Posted: July 5, 2013 in music, Record reviews, Writing
Tags: , , , ,

Nap nap 1

I started building models when I was a kid. At first I built cars and ships, but my sister, who was a tiny Megatron, would play with them and break them. I finally started building planes and spaceships because I could hang them from the ceiling. Some of them survive in my parents’ basement, forever suspended in mid-flight. My system worked!

After a few years of model-building and before I discovered the existence of that mysterious other gender, I tried mixing parts from different kits to make one model. It was fun to spread everything out on a table or on the floor and look for ways to rearrange the pieces. Actually, the fun was in the unexpected combinations, like adding the engines from the starship Enterprise to the wings of Gary Powers’ U-2 spy plane. I also did some experimenting with Army tanks and Rat Fink hot rods before switching to aviation.

Today in Write-a-thon World, I spent a lot of time rearranging my notes and some episodes I’d already written. I was fired up by some unexpected combinations. This has always been a good way for me to break out of a stall.

Actually, I have found what I’m writing for
I’m writing about working for a living in a place where your comrades are competent and engaged and your leaders are inspiring. It’s a fantasy novel.

Today in Deborah World
Special D rescued a lost dog named Rudy. Rudy is safely home this evening after his unexpected dinner-time adventure.

Random Pick of the Day
Fred Neil, The Many Sides of Fred Neil (1998)
As always, I am indebted to my loyal readers (all three of ’em). Loyal Readers Laurel and Darwin have entered a Crosby, Stills, Nash & Young phase. Their neighbors are either mystified, repelled, or rocking along with them.

Is it time for a re-evaluation? The stars are lining up! CSNY’s brand of folk-rock isn’t at the top of my list, but my readers have rarely steered me wrong, and I can’t deny the band’s signficance. Sure, it’s easy to laugh at these geriatrics. But everyone who stays around in rock for more than a generation becomes laughable. It goes with the territory. Rock is a young person’s game. (The same thing is true of idiot bloggers.)

I hesitated before plunging into the CSNY catalog. I love lots of those songs, but I wasn’t sure I could again face the sticky-sweet “Guinnevere,” or “Love the One You’re With,” which was ruined for me by the Ewoks who sing it at the end of Return of the Jedi, or “Marrakesh Express,” which should’ve been recorded by Muppets. How was I going to do this?

The way I do almost everything: by reading first.
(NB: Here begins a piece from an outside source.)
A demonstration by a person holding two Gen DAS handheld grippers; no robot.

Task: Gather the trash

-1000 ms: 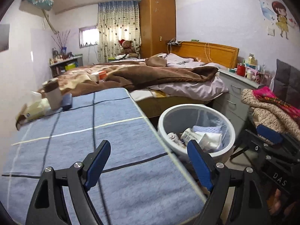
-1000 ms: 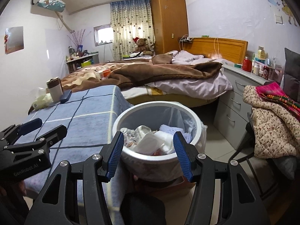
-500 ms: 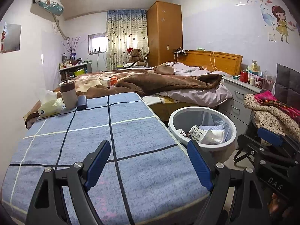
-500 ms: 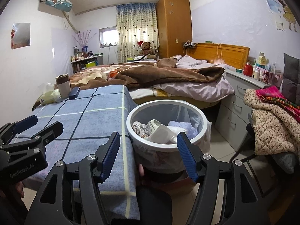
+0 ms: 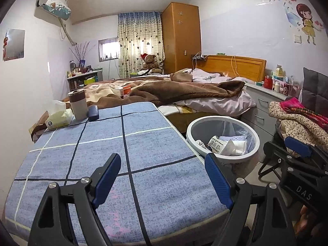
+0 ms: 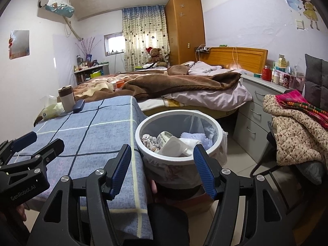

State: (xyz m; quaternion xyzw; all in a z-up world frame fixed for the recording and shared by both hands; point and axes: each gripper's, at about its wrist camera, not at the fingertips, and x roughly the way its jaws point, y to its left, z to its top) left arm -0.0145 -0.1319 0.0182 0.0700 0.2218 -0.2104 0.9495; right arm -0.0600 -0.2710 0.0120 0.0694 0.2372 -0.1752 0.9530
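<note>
White bin (image 6: 213,135) on the floor beside the table (image 5: 143,147), holding crumpled paper and wrappers (image 6: 164,141); right gripper (image 6: 164,170) before its near rim, jaws apart, nothing between them; left gripper (image 5: 164,180) over the blue checked cloth, jaws wide, empty; cup (image 5: 78,104), tissue pack (image 5: 58,119) at the table's far end; bed (image 5: 184,90) beyond.

Bare tablecloth (image 5: 155,143); bin (image 6: 217,129) alongside
</note>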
I almost immediately discovered something I didn’t know, rescued from the Citizen Kane-like warehouse of things I don’t know: the existence of folk-rocker Fred Neil (1936-2001). Stephen Stills cited him as a major influence. While I worked on my book today I listened to the 36 tracks on The Many Sides of Fred Neil, and wow, am I impressed. These songs, almost all of them from the ’60s, are almost all of them timeless. Add some instruments beyond Neil’s lone guitar and you could almost hear CSNY. On one song, “Look Over Yonder,”  an eight-minute jam in which Neil is essentially jamming with himself, you can hear the foundation of Neil Young’s “Down By the River”/“Cowgirl in the Sand.”

I’m not dissing other doomed male folksingers of the ’60s, but I like Fred Neil better than Tim Hardin, Tim Buckley, and Phil Ochs. And those are three interesting guys.

Neil’s biggest success was someone else’s: he wrote “Everybody’s Talkin’ ” (1966), the hit by Harry Nilsson from Midnight Cowboy. This afternoon, almost 50 years later, I finally heard the original. It’s raw, it’s powerful, I played it three times.

I’m ready for “Love the One You’re With.” As the Lone Ranger says to Tonto in their stupid new movie, “Let’s do this.”

Comments
  1. Number 9 says:

    Harmonies! It’s the harmonies! (and a few good songs)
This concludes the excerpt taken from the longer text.